You could also have the first 4 as normal links and the 5th reading "More" with the remaining 16 options…

True, and I do agree.


This sort of poor diagnostics messages looks like a homework compiler of college students...


Hope all such things fixed and impoved soon.

Thank you very much for your response ! That is a really nice sugguestion with the 3D-Touch thanks didnt know this is possible inside apps.

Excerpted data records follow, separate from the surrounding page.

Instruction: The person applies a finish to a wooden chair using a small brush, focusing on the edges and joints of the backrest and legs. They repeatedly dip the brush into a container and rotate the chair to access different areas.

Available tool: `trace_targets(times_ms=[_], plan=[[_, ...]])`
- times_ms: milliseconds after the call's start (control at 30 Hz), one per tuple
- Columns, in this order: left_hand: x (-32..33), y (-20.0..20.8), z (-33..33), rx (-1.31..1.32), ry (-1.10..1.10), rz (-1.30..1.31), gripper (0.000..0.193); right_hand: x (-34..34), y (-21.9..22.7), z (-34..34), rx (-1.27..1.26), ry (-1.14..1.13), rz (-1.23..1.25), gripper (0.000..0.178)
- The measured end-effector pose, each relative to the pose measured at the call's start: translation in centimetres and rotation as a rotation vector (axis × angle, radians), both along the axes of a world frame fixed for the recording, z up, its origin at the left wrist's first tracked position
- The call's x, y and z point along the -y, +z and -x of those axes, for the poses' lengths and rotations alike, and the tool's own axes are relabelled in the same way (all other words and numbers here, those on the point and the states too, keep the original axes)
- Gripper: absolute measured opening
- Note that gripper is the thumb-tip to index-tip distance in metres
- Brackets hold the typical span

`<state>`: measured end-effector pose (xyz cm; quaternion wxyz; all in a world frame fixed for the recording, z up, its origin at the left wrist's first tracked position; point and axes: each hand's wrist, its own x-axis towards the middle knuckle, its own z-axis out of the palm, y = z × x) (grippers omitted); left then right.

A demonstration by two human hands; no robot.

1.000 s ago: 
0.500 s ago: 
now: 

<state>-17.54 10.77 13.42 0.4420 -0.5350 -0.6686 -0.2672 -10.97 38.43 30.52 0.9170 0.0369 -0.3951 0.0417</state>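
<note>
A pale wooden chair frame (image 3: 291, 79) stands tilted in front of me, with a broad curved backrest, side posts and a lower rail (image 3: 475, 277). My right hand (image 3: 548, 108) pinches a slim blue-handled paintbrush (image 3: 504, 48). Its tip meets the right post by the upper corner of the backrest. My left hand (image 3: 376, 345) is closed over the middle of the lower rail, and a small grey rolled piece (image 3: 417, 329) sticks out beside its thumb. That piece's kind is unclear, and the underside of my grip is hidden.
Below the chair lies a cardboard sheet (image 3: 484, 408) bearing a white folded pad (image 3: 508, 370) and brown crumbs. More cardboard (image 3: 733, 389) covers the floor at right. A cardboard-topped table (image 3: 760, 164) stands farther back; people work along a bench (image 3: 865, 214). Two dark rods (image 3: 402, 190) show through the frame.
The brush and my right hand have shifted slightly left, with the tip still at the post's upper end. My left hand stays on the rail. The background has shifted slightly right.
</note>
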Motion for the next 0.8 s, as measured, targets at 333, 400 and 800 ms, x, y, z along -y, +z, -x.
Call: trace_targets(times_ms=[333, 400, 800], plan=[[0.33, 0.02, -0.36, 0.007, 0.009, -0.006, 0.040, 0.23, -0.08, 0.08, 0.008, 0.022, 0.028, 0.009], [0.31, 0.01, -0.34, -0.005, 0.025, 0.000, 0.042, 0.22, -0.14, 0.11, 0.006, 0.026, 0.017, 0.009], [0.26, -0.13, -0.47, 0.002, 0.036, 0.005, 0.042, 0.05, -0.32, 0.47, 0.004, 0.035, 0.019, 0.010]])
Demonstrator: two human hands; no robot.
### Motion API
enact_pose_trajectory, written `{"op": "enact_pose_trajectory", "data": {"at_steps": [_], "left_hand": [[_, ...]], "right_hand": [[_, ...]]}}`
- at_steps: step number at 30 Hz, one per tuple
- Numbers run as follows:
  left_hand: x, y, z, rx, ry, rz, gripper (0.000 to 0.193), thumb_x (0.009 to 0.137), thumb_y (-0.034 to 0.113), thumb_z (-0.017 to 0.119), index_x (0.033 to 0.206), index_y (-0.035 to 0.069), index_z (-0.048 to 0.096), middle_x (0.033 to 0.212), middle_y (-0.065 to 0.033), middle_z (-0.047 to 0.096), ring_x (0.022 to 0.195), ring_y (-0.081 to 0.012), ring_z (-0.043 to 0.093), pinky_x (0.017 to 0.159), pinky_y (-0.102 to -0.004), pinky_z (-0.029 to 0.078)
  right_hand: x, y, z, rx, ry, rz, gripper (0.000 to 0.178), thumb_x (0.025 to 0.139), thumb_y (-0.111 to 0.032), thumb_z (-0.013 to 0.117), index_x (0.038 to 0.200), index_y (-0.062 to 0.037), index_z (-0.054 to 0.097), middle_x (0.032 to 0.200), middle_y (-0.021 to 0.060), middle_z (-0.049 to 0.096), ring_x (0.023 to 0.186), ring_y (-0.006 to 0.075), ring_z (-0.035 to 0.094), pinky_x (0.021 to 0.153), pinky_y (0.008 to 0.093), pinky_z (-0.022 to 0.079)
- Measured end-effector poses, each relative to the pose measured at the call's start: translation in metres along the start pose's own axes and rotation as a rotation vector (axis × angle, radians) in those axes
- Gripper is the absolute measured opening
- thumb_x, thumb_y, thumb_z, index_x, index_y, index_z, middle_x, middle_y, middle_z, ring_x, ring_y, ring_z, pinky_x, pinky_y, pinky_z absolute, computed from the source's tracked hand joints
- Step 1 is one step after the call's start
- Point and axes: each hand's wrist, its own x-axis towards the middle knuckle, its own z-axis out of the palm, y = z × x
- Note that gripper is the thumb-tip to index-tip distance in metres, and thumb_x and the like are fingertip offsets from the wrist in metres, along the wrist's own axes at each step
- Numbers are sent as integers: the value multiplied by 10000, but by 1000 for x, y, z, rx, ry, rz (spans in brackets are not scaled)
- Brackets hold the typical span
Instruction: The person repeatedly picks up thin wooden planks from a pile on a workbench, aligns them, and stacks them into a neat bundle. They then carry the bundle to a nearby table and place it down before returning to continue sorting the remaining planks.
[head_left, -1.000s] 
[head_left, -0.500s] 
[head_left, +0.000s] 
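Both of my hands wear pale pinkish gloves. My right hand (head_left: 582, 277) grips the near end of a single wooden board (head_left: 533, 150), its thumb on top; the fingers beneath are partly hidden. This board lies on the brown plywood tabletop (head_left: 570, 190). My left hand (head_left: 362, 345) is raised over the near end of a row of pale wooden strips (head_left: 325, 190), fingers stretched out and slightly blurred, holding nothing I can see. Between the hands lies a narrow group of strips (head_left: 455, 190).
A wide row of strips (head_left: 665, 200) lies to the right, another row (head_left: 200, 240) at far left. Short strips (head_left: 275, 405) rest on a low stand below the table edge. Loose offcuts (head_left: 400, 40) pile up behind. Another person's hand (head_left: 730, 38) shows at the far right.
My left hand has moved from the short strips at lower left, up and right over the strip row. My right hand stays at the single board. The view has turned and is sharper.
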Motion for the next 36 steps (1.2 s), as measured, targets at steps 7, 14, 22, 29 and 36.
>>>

I know its off topic but can you suggest me a way or page where i can read how I do like a Database inside my app. So basically the user adds a charcter and then edits the data for this individual. Do I create seperate files for each character(and if yes how inside an app) or what would be appropiate.

@T3chWarri0r

Hope that 3D touch will provide you a good solution.


For the other question, it would be better to start a new thread and detail the question there.

And close the present thread by marking the correct answer.

Ok thank you, there is only one short addition can I do it your war but have like in one Context menue 5 and the other 3 options ?

Hope all such things fixed and impoved soon.

Have you tried with the latest Swift 5.2 toolchain? This includes a major revamp of the diagnostics, which should help in situations like this. Certainly, a bunch of the bugs I filed about misleading diagnostics have come back to me as fixed.